(SUPPLIED DATA)

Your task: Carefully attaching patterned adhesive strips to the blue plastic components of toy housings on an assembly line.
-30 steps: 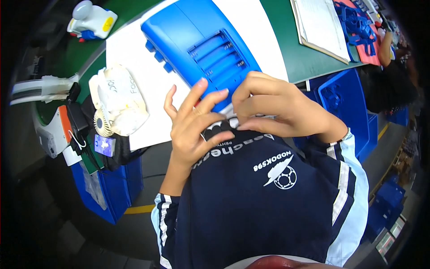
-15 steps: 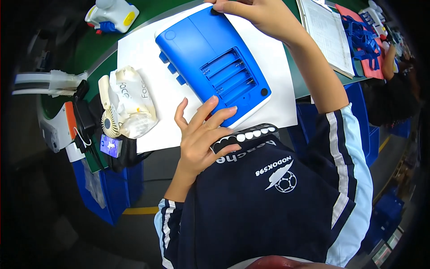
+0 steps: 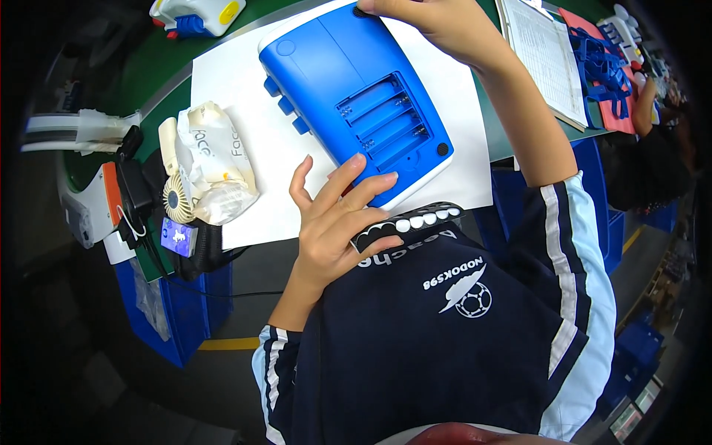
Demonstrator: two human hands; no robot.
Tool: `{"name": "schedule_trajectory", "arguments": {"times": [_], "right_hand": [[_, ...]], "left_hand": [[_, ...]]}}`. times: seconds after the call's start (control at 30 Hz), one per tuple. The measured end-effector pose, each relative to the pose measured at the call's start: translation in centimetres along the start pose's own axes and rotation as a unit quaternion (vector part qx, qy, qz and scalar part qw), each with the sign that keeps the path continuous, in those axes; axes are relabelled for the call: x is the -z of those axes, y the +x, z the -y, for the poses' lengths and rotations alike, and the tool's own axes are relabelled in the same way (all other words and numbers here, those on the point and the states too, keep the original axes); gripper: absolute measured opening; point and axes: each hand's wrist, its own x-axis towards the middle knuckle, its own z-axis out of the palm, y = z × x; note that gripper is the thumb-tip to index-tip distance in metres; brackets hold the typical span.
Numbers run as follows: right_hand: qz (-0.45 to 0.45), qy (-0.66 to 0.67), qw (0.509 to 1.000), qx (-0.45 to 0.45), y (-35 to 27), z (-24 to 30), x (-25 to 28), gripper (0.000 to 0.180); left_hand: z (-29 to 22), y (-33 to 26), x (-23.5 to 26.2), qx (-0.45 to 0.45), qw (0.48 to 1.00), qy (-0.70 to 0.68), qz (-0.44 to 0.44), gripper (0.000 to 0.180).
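Thumb and forefinger of left hand (image 3: 322, 237) pinched on one end of a black strip (image 3: 420, 222) bearing a row of white discs; other fingers spread wide, two laid over the near edge of a blue device (image 3: 311, 78). Right hand (image 3: 426, 16) stretched to the far end, thumb on a black round foot (image 3: 359, 12) at the corner; remaining fingers at the upper edge of view, cannot tell whether closed on anything.

Blue device slanted, open battery bay (image 3: 384, 122) uppermost with metal springs showing, second black foot (image 3: 443, 149) at near right corner, blue knobs (image 3: 285, 106) along left side. Under it, white sheet (image 3: 278, 163) on green counter (image 3: 498, 133).

Further left, crumpled plastic bag (image 3: 216, 152), cream handheld fan (image 3: 176, 198), small purple box (image 3: 179, 237), black adapter (image 3: 135, 190). Off to the right, clipboard with papers (image 3: 545, 63), then tangled blue straps (image 3: 599, 67) on a pink-red folder (image 3: 629, 115). Upper left, white device with yellow and blue parts (image 3: 196, 13). Lower down, blue bin (image 3: 174, 315). Far right, another person's forearm (image 3: 644, 107).
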Motion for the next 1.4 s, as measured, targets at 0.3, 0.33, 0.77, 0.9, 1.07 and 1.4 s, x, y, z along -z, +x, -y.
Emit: {"name": "schedule_trajectory", "arguments": {"times": [0.3,0.33,0.77,0.9,1.07,1.4], "right_hand": [[-0.004,0.01,1.0,-0.009,-0.1,0.3,-0.2,0.015],[-0.005,0.012,1.0,-0.016,-0.1,0.4,-0.3,0.015],[-0.054,-0.034,0.996,0.061,-3.2,2.5,-1.7,0.022],[0.167,-0.086,0.974,0.127,-10.5,5.9,-3.1,0.032],[0.206,0.004,0.975,0.083,-11.3,4.8,-3.8,0.029],[0.186,0.0,0.982,0.043,-11.7,4.7,-4.3,0.026]], "left_hand": [[0.0,-0.1,0.0,-0.003,1.0,-0.007,-0.001,0.03],[0.1,-0.1,0.0,-0.005,1.0,-0.007,-0.001,0.031],[0.0,0.2,-0.2,0.012,1.0,0.011,-0.011,0.029],[-0.3,0.7,-0.1,0.007,1.0,0.004,-0.006,0.033],[-0.4,0.4,-0.4,0.007,0.999,-0.013,-0.039,0.034],[-0.4,0.3,-0.7,0.015,0.998,-0.021,-0.056,0.029]]}}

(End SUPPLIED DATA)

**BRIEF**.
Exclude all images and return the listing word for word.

**ANSWER BOX**.
Your task: Carefully attaching patterned adhesive strips to the blue plastic components of toy housings on an assembly line.
-30 steps: 
-15 steps: 
+0 steps: 
Demonstrator: two human hands; no robot.
Tool: `{"name": "schedule_trajectory", "arguments": {"times": [_], "right_hand": [[_, ...]], "left_hand": [[_, ...]]}}`. times: seconds after the call's start (control at 30 Hz), one per tuple. The measured end-effector pose, each relative to the pose measured at the call's start: translation in centimetres along the start pose's own axes and rotation as a unit quaternion (vector part qx, qy, qz and scalar part qw), each with the sign that keeps the path continuous, in those axes; axes are relabelled for the call: x is the -z of those axes, y the +x, z the -y, for the poses' lengths and rotations alike, and the tool's own axes are relabelled in the same way (all other words and numbers here, those on the point and the states too, keep the original axes); gripper: absolute measured opening; point and axes: each hand's wrist, its own x-axis towards the middle knuckle, its own z-axis out of the palm, y = z × x; note that gripper is the thumb-tip to index-tip distance in metres; brackets hold the typical span.
Numbers run as follows: right_hand: qz (-0.45 to 0.45), qy (-0.66 to 0.67), qw (0.509 to 1.000), qx (-0.45 to 0.45), y (-35 to 27), z (-24 to 30), x (-25 to 28), gripper (0.000 to 0.180); left_hand: z (-29 to 22), y (-33 to 26), x (-23.5 to 26.2), qx (-0.45 to 0.45), qw (0.48 to 1.00), qy (-0.70 to 0.68), qz (-0.44 to 0.44), gripper (0.000 to 0.180).
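Thumb and forefinger of left hand (image 3: 322, 237) pinched on one end of a black strip (image 3: 420, 222) bearing a row of white discs; other fingers spread wide, two laid over the near edge of a blue device (image 3: 311, 78). Right hand (image 3: 426, 16) stretched to the far end, thumb on a black round foot (image 3: 359, 12) at the corner; remaining fingers at the upper edge of view, cannot tell whether closed on anything.

Blue device slanted, open battery bay (image 3: 384, 122) uppermost with metal springs showing, second black foot (image 3: 443, 149) at near right corner, blue knobs (image 3: 285, 106) along left side. Under it, white sheet (image 3: 278, 163) on green counter (image 3: 498, 133).

Further left, crumpled plastic bag (image 3: 216, 152), cream handheld fan (image 3: 176, 198), small purple box (image 3: 179, 237), black adapter (image 3: 135, 190). Off to the right, clipboard with papers (image 3: 545, 63), then tangled blue straps (image 3: 599, 67) on a pink-red folder (image 3: 629, 115). Upper left, white device with yellow and blue parts (image 3: 196, 13). Lower down, blue bin (image 3: 174, 315). Far right, another person's forearm (image 3: 644, 107).
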Motion for the next 1.4 s, as measured, targets at 0.3, 0.33, 0.77, 0.9, 1.07 and 1.4 s, x, y, z along -z, +x, -y.
Emit: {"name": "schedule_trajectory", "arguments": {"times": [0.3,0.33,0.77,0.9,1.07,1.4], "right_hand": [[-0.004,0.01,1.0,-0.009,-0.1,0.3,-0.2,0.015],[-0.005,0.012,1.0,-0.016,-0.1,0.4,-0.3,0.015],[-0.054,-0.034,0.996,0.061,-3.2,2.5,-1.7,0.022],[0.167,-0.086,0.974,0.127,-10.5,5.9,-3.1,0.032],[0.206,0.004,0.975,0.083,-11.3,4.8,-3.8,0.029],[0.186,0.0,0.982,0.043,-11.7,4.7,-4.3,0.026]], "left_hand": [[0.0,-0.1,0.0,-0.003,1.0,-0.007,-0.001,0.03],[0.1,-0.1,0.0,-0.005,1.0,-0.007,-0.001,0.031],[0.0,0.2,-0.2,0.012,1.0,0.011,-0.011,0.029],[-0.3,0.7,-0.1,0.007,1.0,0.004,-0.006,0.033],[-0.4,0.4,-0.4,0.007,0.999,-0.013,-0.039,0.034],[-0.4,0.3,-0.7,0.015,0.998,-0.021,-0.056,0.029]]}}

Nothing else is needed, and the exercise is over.